▸ Task inputs
┌────────
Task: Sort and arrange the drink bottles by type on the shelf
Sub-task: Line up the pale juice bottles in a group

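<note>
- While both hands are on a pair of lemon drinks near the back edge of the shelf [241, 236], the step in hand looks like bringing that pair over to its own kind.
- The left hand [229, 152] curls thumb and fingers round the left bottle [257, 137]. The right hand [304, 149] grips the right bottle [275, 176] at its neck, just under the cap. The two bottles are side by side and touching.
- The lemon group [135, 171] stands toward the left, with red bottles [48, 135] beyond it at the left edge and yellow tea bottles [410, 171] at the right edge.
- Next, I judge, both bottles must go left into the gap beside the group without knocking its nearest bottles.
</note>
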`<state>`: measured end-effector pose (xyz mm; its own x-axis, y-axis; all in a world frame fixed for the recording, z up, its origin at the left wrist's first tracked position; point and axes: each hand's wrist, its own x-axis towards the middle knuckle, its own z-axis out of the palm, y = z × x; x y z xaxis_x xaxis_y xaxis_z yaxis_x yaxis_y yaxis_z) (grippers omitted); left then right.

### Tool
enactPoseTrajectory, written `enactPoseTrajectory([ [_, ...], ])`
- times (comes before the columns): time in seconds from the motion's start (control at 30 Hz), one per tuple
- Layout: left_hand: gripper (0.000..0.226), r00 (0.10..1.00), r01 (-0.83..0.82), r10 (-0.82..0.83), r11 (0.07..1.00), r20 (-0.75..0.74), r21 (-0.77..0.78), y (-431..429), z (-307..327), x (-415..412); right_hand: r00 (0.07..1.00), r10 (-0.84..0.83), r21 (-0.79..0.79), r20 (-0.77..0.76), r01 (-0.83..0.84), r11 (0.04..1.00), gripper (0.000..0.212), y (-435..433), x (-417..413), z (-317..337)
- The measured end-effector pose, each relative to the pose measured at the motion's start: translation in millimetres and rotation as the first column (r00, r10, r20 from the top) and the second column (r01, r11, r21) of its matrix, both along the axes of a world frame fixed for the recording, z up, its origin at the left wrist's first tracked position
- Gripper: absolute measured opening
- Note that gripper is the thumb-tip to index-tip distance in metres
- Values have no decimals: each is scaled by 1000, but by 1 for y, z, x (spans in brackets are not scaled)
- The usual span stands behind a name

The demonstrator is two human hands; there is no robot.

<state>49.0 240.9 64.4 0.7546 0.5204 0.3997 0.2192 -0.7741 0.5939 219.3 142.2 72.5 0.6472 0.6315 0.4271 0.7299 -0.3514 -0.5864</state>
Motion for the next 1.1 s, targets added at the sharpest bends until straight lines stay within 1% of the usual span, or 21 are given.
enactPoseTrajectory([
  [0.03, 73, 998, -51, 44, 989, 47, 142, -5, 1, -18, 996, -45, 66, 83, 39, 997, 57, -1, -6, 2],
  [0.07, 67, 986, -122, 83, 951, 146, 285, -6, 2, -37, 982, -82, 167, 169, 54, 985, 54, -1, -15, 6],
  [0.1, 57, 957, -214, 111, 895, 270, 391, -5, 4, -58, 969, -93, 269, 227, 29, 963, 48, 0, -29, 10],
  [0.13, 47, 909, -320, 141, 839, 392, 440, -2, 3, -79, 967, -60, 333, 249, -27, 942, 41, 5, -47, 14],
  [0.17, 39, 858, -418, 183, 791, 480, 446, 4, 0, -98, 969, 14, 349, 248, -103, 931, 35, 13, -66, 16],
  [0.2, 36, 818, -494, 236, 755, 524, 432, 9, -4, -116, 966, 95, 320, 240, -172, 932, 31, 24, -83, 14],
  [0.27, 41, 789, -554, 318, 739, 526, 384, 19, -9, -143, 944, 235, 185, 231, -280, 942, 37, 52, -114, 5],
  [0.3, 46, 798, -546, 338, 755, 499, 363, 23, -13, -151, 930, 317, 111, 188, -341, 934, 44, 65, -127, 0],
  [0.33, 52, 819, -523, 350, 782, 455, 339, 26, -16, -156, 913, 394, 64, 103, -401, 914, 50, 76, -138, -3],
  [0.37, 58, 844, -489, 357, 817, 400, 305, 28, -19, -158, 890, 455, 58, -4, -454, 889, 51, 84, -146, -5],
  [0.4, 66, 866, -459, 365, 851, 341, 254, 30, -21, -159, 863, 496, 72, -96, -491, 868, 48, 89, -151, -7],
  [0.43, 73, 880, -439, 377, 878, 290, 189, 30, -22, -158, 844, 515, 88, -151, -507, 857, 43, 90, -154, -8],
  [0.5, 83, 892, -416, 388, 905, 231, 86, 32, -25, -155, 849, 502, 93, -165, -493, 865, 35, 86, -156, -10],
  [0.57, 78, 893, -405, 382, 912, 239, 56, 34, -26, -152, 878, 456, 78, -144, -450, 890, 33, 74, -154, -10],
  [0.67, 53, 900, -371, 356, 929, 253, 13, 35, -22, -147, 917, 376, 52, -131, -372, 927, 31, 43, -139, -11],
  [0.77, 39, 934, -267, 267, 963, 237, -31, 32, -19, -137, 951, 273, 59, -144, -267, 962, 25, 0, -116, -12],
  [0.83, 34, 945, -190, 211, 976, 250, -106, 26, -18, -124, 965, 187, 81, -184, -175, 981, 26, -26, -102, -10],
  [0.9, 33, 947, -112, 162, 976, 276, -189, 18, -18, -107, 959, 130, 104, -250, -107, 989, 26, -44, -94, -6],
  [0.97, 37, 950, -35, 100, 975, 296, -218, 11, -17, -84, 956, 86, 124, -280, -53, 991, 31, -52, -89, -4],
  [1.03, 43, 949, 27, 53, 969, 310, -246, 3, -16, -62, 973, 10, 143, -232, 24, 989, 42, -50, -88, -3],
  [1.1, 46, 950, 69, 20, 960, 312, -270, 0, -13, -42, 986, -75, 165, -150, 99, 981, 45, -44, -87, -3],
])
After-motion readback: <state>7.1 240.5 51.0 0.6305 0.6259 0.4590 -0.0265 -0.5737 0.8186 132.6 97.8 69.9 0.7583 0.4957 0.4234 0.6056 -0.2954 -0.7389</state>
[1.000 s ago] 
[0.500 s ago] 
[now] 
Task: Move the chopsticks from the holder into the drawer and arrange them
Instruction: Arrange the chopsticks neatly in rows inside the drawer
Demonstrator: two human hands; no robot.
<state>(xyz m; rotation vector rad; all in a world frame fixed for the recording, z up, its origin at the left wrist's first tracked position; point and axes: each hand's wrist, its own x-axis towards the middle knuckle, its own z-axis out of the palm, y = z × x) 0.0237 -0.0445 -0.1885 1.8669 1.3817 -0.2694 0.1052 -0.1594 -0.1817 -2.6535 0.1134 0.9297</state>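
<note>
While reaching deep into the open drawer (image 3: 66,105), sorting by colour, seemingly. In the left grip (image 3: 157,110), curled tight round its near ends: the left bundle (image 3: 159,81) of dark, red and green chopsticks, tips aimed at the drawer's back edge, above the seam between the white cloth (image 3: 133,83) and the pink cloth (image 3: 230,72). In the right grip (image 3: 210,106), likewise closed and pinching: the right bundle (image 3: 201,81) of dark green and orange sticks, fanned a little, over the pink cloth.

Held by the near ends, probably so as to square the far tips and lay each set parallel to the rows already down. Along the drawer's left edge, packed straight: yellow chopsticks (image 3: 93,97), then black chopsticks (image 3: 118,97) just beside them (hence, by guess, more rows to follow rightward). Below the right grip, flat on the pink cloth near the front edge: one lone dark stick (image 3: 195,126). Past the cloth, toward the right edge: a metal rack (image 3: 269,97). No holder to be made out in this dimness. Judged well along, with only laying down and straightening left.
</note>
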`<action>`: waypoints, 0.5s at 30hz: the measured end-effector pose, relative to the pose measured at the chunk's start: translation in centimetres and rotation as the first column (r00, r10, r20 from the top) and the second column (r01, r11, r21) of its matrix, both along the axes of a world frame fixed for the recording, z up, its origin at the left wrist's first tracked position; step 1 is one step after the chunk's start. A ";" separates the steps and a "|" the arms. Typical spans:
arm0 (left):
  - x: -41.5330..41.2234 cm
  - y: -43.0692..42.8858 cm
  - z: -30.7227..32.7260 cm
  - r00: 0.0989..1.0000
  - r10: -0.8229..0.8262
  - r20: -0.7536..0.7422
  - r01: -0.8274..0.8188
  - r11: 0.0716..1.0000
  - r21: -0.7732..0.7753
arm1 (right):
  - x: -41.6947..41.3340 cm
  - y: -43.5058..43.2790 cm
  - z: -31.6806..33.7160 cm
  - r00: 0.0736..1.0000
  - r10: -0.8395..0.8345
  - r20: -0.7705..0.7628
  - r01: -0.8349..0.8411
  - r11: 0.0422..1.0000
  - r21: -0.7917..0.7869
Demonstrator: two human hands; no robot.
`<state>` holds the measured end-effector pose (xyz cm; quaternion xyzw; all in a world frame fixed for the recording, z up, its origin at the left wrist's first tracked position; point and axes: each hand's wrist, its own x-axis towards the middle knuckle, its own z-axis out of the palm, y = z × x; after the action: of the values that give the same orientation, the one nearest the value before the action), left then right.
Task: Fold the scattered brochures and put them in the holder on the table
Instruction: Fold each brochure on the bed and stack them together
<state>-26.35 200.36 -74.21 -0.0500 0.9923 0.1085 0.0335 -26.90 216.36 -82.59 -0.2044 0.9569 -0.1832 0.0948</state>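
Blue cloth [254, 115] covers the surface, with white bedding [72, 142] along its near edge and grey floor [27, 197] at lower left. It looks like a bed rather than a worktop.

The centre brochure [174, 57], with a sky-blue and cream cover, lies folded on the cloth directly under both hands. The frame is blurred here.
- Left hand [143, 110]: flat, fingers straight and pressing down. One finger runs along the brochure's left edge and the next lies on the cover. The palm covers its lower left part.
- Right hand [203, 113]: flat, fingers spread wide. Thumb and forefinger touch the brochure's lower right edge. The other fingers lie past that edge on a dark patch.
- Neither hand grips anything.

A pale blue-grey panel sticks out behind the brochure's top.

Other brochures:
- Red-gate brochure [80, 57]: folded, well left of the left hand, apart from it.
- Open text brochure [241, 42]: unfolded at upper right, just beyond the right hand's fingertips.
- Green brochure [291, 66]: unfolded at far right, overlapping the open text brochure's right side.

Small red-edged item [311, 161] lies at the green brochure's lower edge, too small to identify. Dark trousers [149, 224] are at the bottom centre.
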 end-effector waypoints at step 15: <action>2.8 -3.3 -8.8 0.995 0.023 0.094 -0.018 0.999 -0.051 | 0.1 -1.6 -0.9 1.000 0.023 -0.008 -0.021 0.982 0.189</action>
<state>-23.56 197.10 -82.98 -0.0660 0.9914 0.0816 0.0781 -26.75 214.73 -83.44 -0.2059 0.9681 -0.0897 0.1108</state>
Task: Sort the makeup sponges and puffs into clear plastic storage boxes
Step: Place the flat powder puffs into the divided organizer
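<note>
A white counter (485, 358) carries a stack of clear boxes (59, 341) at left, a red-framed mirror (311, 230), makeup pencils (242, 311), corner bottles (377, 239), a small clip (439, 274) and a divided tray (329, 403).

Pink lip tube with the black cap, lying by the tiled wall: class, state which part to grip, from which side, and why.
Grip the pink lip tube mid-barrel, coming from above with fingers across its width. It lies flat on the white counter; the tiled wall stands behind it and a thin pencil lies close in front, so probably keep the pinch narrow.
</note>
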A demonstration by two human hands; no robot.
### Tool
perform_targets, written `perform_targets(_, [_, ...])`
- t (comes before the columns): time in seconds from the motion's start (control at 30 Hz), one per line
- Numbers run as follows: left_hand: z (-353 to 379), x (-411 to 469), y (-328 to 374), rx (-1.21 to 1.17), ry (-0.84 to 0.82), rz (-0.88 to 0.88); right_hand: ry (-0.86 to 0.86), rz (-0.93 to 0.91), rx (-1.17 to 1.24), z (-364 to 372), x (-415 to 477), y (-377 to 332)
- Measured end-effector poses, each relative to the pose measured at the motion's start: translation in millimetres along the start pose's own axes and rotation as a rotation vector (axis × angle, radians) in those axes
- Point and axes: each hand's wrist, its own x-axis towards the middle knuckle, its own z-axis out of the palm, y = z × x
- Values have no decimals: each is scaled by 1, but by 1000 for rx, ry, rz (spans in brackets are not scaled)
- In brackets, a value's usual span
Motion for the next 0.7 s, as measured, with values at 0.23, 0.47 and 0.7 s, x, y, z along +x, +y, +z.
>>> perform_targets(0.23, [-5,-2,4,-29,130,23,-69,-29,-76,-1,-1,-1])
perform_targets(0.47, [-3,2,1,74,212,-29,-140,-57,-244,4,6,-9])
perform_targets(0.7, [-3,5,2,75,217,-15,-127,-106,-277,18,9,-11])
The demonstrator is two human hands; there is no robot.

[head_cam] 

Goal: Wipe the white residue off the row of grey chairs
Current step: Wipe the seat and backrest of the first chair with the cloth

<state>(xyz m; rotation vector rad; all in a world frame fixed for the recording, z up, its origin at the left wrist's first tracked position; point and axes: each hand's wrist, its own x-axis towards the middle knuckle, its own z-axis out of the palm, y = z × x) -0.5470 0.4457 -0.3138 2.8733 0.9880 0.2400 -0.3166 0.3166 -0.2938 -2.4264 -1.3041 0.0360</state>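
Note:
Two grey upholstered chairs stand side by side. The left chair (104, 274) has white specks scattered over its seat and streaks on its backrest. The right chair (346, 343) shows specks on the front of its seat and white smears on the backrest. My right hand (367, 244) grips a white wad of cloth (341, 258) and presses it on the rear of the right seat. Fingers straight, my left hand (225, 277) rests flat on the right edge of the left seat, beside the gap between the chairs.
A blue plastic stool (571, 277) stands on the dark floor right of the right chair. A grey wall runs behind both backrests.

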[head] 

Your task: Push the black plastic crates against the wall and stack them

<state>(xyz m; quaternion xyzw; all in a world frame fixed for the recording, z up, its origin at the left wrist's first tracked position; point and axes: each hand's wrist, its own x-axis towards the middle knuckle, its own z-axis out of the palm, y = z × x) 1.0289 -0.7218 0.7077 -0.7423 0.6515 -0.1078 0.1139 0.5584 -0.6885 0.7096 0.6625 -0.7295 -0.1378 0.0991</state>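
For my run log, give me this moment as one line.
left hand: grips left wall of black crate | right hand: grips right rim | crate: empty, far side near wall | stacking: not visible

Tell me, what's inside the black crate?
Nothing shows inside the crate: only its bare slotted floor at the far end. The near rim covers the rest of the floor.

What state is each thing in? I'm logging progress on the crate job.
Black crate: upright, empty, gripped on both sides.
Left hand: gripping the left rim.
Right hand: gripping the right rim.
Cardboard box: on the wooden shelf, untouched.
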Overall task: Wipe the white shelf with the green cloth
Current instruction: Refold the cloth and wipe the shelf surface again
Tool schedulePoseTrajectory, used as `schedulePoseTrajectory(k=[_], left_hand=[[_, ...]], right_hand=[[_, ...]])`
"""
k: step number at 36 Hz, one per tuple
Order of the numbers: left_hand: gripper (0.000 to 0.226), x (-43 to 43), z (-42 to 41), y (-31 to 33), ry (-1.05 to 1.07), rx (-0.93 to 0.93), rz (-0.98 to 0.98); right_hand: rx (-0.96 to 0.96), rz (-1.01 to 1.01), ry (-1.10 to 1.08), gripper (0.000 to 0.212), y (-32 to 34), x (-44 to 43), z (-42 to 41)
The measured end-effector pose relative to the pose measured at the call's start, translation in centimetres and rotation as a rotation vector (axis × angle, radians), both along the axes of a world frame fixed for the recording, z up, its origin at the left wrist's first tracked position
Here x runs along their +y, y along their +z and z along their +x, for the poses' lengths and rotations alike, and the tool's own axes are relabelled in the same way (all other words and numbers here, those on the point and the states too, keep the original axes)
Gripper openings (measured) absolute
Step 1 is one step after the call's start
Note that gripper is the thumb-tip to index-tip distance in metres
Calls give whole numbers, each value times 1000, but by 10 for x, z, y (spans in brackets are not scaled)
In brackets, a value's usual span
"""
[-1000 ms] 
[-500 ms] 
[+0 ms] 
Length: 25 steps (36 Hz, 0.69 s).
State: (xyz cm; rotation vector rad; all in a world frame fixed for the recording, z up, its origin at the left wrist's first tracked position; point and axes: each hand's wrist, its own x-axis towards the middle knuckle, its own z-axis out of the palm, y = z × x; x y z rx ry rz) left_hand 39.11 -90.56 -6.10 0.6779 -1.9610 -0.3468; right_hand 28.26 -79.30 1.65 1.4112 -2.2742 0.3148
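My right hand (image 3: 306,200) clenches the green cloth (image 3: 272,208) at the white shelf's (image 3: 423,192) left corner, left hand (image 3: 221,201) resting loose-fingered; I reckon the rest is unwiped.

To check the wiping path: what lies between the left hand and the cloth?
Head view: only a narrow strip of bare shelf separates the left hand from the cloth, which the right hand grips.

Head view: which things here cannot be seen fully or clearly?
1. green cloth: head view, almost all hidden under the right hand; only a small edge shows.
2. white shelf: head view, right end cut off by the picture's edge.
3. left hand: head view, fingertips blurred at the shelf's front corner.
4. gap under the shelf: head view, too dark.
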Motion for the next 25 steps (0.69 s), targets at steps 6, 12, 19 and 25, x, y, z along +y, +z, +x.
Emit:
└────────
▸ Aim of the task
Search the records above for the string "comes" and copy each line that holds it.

▸ Solution to the problem
- times (comes before the columns): time in seconds from the motion's start (control at 30 Hz), one per tuple
- t (comes before the columns): time in seconds from the motion's start (control at 30 Hz), one per line

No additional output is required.